First workshop on Resources for African Indigenous Languages (RAIL)
Free, online workshop
The South African Centre for Digital Language Resources (SADiLaR) is organizing a workshop (originally expected to be held at the LREC 2020 conference in Marseille, France) in the field of African Indigenous Language Resources. This workshop aims to bring together researchers who are interested in showcasing their research and thereby boosting the field of African indigenous languages. This provides an overview of the current state-of-the-art and emphasizes availability of African indigenous language resources, including both data and tools. Additionally, it allows for information sharing among researchers interested in African indigenous languages as well as starting discussions on improving the quality and availability of the resources. Many African indigenous languages currently have no or very limited resources available and, additionally, they are often structurally quite different from more well-resourced languages, requiring the development and use of specialized techniques. By bringing together researchers from different fields (e.g., (computational) linguistics, sociolinguistics, language technology) to discuss the development of language resources for African indigenous languages, we hope to boost research in this field.
The Resources for African Indigenous Languages (RAIL) workshop is an interdisciplinary platform for researchers working on resources (data collections, tools, etc.) specifically targeted towards African indigenous languages. It aims to create the conditions for the emergence of a scientific community of practice that focuses on data, as well as tools, specifically designed for or applied to indigenous languages found in Africa. With the UNESCO-supported International Year of Indigenous Languages, there is currently much interest in indigenous languages. The Permanent Forum on Indigenous Issues mentioned that "40 percent of the estimated 6,700 languages spoken around the world were in danger of disappearing" and the "languages represent complex systems of knowledge and communication and should be recognized as a strategic national resource for development, peace building and reconciliation." As such, the workshop falls within one of the hot topic areas of this year's conference: "Less Resourced and Endangered Languages".
Topics include the following:
Language collections (description and creation)
Computational linguistic tools
The RAIL workshop will, unfortunately, not be held in Marseille, France this year, due to the Covid-19 pandemic. Instead, the workshop will take place online. Participation is free. However, if you want to participate, you will need to register on EventBrite. Details on how to join the workshop will be sent out to registered participants. The workshop will take place on Saturday 16 May 2020 from 9:00 until 13:00 SAST.
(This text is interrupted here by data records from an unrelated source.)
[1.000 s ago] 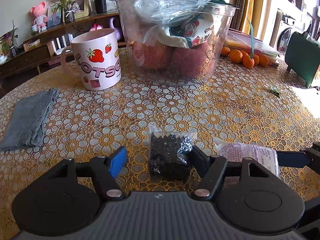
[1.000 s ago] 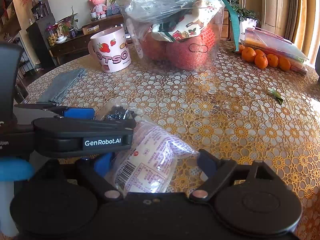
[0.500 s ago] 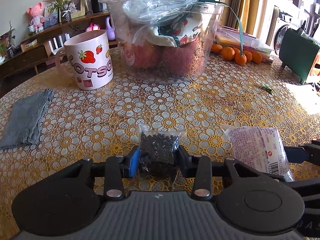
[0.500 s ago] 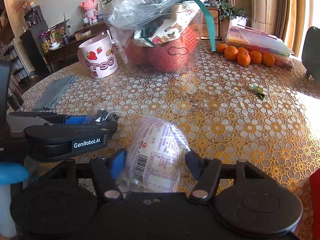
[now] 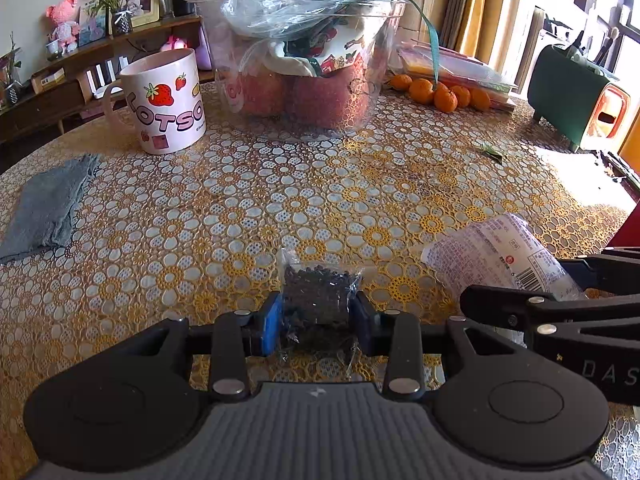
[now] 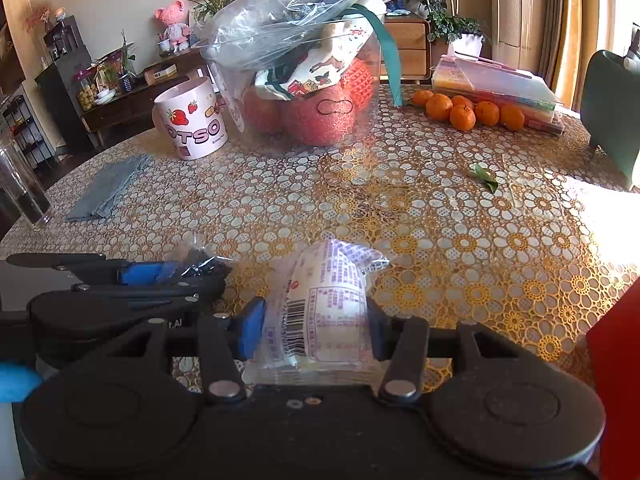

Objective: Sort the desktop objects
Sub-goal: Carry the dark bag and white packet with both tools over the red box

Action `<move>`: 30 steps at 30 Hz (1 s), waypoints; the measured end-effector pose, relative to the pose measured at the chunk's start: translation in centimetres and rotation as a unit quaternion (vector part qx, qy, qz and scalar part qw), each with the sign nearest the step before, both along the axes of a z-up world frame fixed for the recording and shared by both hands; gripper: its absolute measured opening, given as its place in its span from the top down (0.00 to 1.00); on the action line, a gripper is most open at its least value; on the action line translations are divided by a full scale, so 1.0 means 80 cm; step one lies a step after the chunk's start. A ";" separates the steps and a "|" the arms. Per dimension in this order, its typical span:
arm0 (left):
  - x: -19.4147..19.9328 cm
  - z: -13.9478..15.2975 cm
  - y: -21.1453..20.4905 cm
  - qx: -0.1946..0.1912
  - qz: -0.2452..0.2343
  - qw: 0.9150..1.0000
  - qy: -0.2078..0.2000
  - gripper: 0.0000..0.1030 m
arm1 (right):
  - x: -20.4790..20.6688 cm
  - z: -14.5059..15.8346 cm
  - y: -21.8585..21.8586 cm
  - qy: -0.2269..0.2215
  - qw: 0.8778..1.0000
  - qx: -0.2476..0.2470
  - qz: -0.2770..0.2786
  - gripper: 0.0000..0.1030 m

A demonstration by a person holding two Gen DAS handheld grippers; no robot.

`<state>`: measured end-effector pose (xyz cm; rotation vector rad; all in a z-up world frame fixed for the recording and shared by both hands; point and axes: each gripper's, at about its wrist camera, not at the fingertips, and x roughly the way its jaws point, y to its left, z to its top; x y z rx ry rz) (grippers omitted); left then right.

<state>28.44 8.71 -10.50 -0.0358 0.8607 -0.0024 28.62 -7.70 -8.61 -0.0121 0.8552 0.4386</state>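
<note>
**Both grippers clamped on small packets at the near edge of the table**

The left wrist view looks down the left gripper [image 5: 316, 320], whose fingers press both sides of a small clear bag of dark bits [image 5: 319, 296]; the jaws stand narrow with the bag pinched between them. Only this view shows the green box with an orange end [image 5: 576, 108] at the far right of the table [image 5: 280, 200].

The right wrist view looks down the right gripper [image 6: 316, 324]. Its jaws have just been closing, and its pads now bear on the sides of a white printed packet with a barcode [image 6: 320, 304]. Only this view shows a clear glass [image 6: 20, 188] at the table's left edge and a potted plant [image 6: 440, 12] behind.

Both views share the pink strawberry mug [image 5: 164, 100], the clear tub stuffed with bags and red fruit [image 5: 308, 60], the grey cloth [image 5: 44, 204], the oranges [image 6: 464, 112] and a green leaf [image 6: 486, 178].

Each gripper tilts downward toward the table. They lie side by side, the left one's black fingers crossing the lower left of the right view, the right one's the lower right of the left view.
</note>
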 end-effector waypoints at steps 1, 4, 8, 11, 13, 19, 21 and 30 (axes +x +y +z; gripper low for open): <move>-0.005 0.001 -0.002 -0.001 0.000 1.000 0.001 0.65 | -0.002 0.001 -0.002 0.000 1.000 0.002 0.000 0.52; -0.019 0.007 -0.006 -0.007 -0.002 1.000 0.001 0.65 | -0.010 0.008 -0.012 0.001 1.000 0.009 -0.006 0.52; -0.039 0.020 -0.018 -0.011 -0.009 1.000 -0.003 0.65 | -0.025 0.016 -0.026 0.000 1.000 0.016 -0.010 0.52; -0.054 0.034 -0.030 -0.003 -0.015 1.000 -0.011 0.65 | -0.042 0.023 -0.036 -0.004 1.000 0.019 -0.010 0.52; -0.063 0.044 -0.036 -0.006 -0.018 1.000 -0.015 0.65 | -0.053 0.029 -0.043 -0.006 1.000 0.023 -0.012 0.52; -0.096 0.080 -0.062 -0.008 -0.030 0.999 -0.038 0.65 | -0.084 0.053 -0.069 -0.020 0.999 0.038 -0.018 0.52; -0.107 0.090 -0.072 -0.010 -0.034 0.998 -0.044 0.65 | -0.094 0.061 -0.079 -0.025 0.998 0.044 -0.021 0.52; -0.146 0.130 -0.125 -0.023 -0.065 0.995 -0.069 0.65 | -0.143 0.101 -0.135 -0.054 0.995 0.066 -0.043 0.52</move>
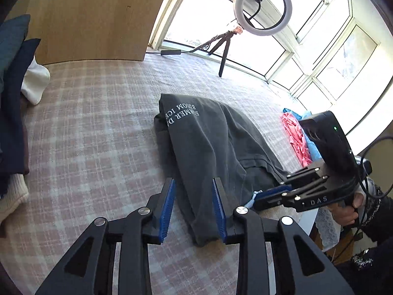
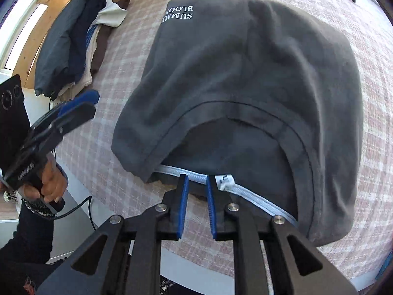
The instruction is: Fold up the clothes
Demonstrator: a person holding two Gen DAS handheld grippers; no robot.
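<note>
left wrist: low, oblique, toward window | right wrist: steep, close | shared: grey T-shirt

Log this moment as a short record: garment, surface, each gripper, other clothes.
garment: dark grey T-shirt, folded over, white lettering at its far edge
surface: pink checked bedcover
left gripper: open, above the T-shirt's near edge, nothing between the pads
right gripper: jaws slightly apart, at the white neckline trim, no grip visible
stack of folded clothes: at the bed's far end
pink garment: beside the window
</note>
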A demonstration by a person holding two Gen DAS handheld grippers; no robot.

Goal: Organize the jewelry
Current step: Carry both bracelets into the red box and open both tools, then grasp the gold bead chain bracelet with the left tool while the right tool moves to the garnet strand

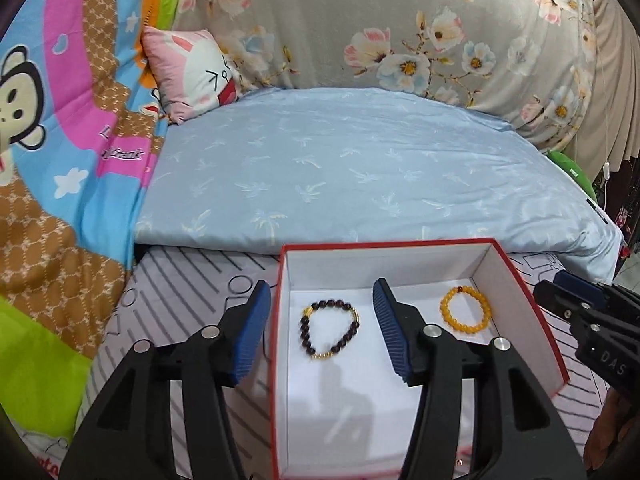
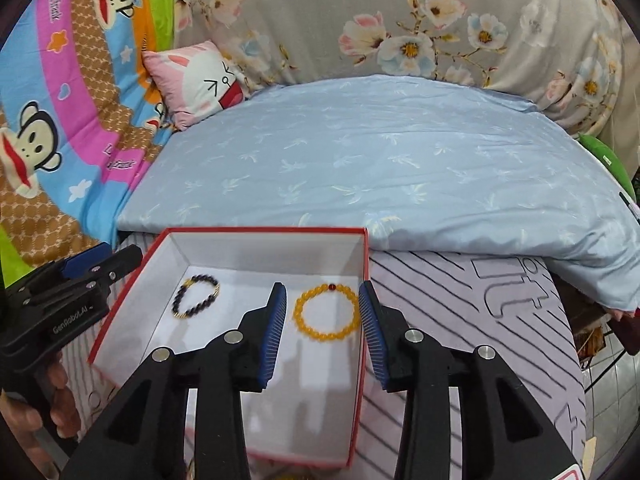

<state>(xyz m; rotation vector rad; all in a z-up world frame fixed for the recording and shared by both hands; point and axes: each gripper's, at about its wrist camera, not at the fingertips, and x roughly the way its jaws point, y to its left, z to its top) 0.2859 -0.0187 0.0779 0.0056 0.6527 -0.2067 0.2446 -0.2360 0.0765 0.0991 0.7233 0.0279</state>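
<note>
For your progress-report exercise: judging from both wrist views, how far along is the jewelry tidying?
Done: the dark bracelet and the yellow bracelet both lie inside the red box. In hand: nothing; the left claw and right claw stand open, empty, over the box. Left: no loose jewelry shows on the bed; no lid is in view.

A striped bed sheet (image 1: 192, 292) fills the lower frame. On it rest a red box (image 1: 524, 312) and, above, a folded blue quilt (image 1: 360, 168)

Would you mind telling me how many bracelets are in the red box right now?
2. The dark beaded bracelet lies on the box's left side, the yellow beaded bracelet on its right. The box's near floor is partly hidden.
</note>
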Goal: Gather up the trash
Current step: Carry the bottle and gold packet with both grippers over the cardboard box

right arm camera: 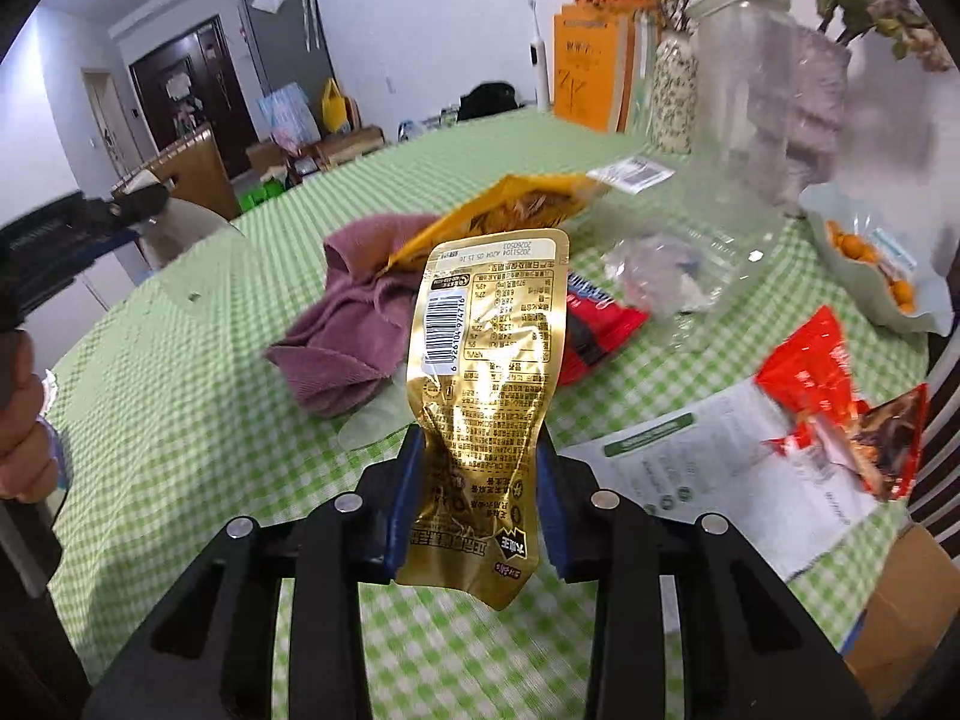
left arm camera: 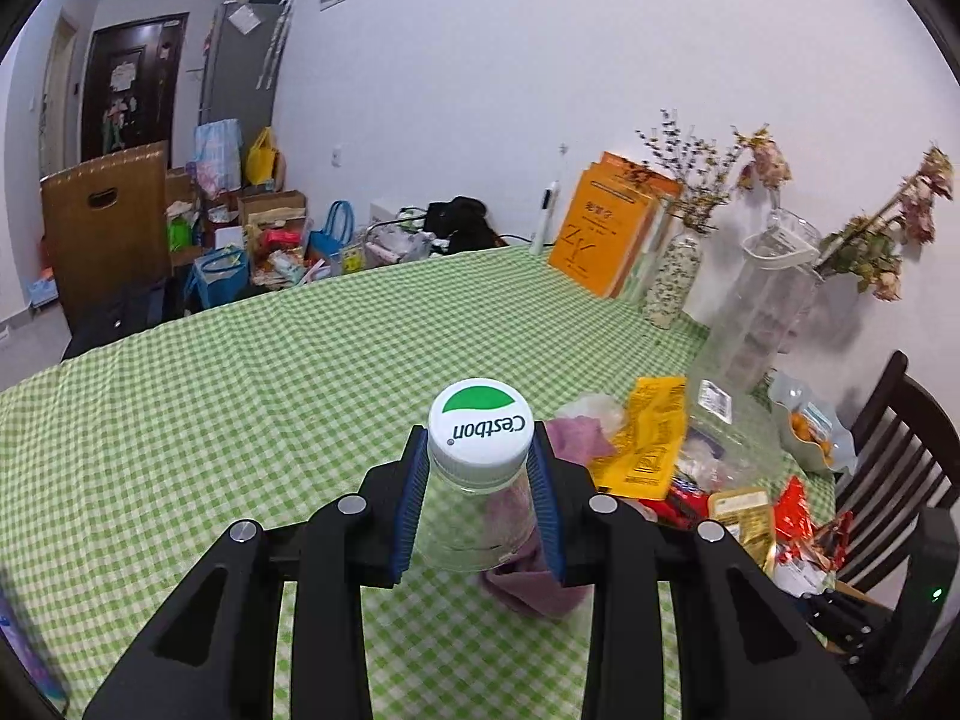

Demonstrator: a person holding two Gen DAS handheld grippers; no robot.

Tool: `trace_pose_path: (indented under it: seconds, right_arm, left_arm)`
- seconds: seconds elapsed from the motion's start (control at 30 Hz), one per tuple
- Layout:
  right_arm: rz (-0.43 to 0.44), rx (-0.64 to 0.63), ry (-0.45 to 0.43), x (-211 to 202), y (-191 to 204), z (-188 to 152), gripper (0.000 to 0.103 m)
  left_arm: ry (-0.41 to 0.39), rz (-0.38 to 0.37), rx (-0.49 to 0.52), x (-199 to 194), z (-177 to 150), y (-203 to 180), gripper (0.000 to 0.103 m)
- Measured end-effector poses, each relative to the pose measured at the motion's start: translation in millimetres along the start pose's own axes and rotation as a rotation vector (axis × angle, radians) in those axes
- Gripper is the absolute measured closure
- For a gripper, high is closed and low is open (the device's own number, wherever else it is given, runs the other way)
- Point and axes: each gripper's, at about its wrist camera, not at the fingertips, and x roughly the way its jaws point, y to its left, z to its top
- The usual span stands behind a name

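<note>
My left gripper [left arm camera: 480,468] is shut on a clear plastic bottle [left arm camera: 477,525] just under its white and green cap [left arm camera: 480,423], held above the green checked table [left arm camera: 240,408]. My right gripper [right arm camera: 478,468] is shut on a gold foil wrapper [right arm camera: 489,348], lifted off the table with its upper end sticking up. More wrappers lie on the table: a yellow one [right arm camera: 516,210], a red one [right arm camera: 591,330], another red one [right arm camera: 834,378], and a clear plastic tray [right arm camera: 678,264]. The left gripper's body [right arm camera: 60,240] and a hand [right arm camera: 21,432] show at the left edge.
A purple cloth [right arm camera: 348,336] lies mid-table beside the yellow wrapper. A printed paper sheet [right arm camera: 720,468] lies at the right. A bowl of small oranges [right arm camera: 870,264], vases with dried flowers [left arm camera: 672,276], a clear pitcher [left arm camera: 762,312] and orange books [left arm camera: 606,228] line the far side. A dark chair [left arm camera: 888,456] stands right.
</note>
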Motion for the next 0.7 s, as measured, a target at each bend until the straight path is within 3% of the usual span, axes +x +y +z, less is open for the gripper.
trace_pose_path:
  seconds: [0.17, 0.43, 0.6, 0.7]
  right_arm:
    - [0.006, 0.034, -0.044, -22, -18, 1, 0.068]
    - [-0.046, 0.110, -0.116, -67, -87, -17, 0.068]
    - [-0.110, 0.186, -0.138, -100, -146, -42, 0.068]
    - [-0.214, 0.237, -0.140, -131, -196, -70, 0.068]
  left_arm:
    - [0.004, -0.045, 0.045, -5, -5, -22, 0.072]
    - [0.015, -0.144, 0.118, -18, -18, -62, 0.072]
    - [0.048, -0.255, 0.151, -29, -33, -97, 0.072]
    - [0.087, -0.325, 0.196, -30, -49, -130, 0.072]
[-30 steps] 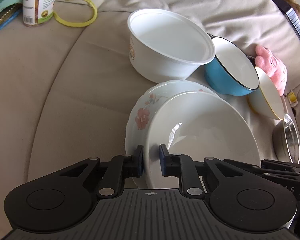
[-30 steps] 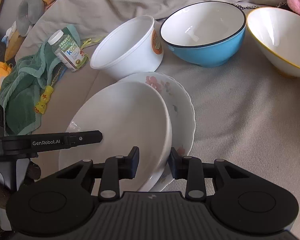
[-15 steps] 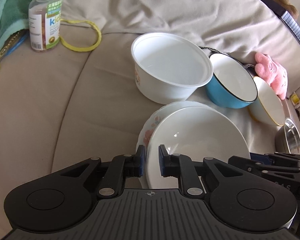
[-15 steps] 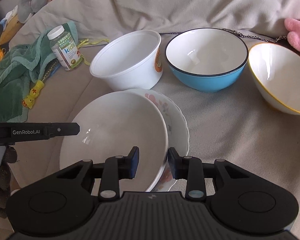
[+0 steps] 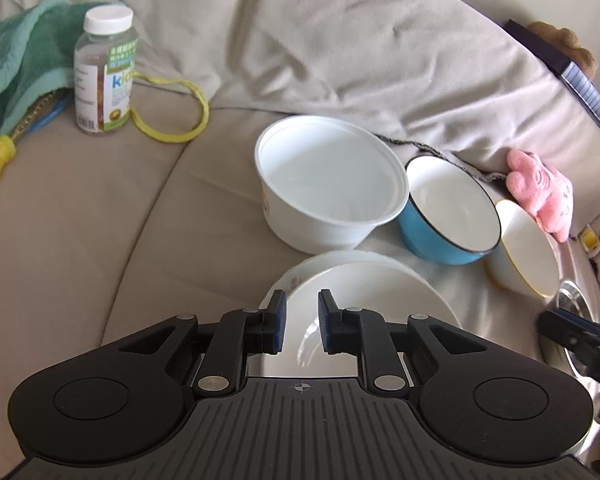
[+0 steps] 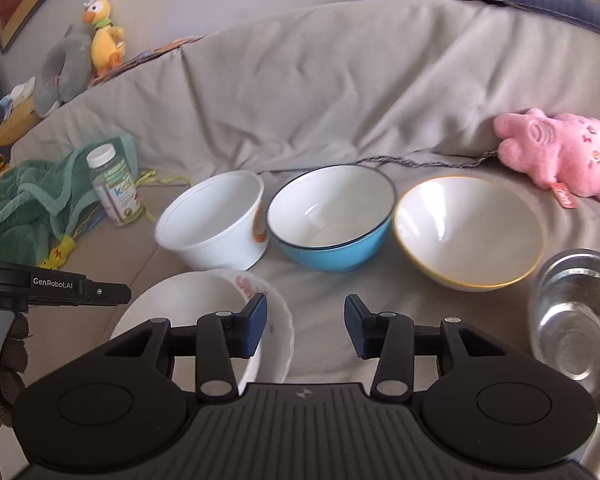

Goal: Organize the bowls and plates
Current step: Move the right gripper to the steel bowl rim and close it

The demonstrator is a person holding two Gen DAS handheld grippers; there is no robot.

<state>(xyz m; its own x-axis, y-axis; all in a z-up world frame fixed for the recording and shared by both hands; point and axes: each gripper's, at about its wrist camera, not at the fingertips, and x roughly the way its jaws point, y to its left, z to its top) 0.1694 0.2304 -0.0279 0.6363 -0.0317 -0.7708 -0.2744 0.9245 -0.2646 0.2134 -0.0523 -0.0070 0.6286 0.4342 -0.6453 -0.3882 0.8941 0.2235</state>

Free virtual workshop on African indigenous languages
09:10-09:30 Endangered African Languages Featured in a Digital Collection: The Case of the ‡Khomani San | Hugh Brody Collection
Kerry Jones and Sanjin Muftic
09:30-09:50 Usability and Accessibility of Bantu Language Dictionaries in the Digital Age: Mobile Access in an Open Environment
Thomas Eckart, Sonja Bosch, Uwe Quasthoff, Erik Körner, Dirk Goldhahn and Simon Kaleschke
09:50-10:10 Investigating an Approach for Low Resource Language Dataset Creation, Curation and Classification: Setswana and Sepedi
Vukosi Marivate, Tshephisho Sefara and Abiodun Modupe
10:10-10:30 Comparing Neural Network Parsers for a Less-resourced and Morphologically-rich Language: Amharic Dependency Parser
Binyam Ephrem Seyoum, Yusuke Miyao and Baye Yimam Mekonnen
10:30-10:50 Mobilizing Metadata: Open Data Kit (ODK) for Language Resource Development in East Africa
10:50-11:20 Coffee break
11:20-11:40 A Computational Grammar of Ga
11:40-12:00 Navigating Challenges of Multilingual Resource Development for Under-Resourced Languages: The Case of the African Wordnet Project
Marissa Griesel and Sonja Bosch
12:00-12:20 Building Collaboration-based Resources in Endowed African Languages: Case of NTeALan Dictionaries Platform
Elvis Mboning Tchiaze, Jean Marc Bassahak, Daniel Baleba, Ornella Wandji and Jules Assoumou
Identify, Describe and Share your LRs!
Describing your LRs in the LRE Map is now a normal practice in the submission procedure of LREC (introduced in 2010 and adopted by other conferences). To continue the efforts initiated at LREC 2014 about “Sharing LRs” (data, tools, web-services, etc.), authors will have the possibility, when submitting a paper, to upload LRs in a special LREC repository. This effort of sharing LRs, linked to the LRE Map for their description, may become a new “regular” feature for conferences in our field, thus contributing to creating a common repository where everyone can deposit and share data.
As scientific work requires accurate citations of referenced work so as to allow the community to understand the whole context and also replicate the experiments conducted by other researchers, LREC 2020 endorses the need to uniquely Identify LRs through the use of the International Standard Language Resource Number (ISLRN, www.islrn.org), a Persistent Unique Identifier to be assigned to each Language Resource. The assignment of ISLRNs to LRs cited in LREC papers will be offered at submission time.